DATA:
=== Section Start ===

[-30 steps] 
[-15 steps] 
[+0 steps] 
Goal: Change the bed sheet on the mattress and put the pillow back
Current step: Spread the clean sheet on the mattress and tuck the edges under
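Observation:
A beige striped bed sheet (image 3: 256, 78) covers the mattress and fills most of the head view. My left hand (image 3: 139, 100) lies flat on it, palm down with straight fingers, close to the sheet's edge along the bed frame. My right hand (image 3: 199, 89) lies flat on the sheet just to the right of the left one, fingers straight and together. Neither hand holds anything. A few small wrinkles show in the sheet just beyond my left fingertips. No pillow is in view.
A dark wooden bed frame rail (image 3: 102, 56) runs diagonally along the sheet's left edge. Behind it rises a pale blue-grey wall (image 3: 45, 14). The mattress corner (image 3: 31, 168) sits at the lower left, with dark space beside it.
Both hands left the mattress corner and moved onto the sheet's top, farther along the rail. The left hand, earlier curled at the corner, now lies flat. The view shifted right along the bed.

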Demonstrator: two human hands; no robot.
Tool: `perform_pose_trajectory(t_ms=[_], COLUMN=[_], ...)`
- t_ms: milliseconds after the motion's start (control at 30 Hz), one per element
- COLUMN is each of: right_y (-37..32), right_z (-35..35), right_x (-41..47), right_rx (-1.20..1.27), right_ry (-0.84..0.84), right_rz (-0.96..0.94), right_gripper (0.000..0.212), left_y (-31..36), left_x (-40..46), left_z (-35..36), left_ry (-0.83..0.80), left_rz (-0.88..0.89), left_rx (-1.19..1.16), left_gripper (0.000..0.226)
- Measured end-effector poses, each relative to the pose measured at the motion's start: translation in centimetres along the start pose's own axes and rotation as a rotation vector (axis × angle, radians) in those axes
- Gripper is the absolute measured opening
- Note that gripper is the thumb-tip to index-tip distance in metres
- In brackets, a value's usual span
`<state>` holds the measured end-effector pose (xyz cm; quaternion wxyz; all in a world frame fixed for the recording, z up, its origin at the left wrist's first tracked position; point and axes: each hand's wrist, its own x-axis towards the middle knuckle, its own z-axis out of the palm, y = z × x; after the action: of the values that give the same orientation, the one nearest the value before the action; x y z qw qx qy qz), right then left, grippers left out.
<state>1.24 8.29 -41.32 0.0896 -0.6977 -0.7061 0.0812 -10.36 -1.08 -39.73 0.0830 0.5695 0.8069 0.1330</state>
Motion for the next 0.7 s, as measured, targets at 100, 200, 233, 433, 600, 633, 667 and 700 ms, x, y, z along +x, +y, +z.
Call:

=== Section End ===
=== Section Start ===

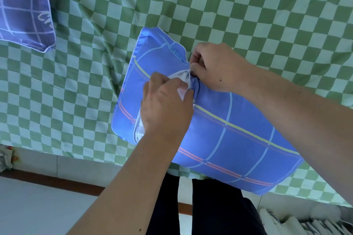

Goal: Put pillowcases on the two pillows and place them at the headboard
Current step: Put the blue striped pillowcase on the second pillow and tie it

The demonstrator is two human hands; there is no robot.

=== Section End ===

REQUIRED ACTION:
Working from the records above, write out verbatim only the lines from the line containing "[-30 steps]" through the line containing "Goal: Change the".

RESPONSE TO THIS EXERCISE:
[-30 steps] 
[-15 steps] 
[+0 steps] 
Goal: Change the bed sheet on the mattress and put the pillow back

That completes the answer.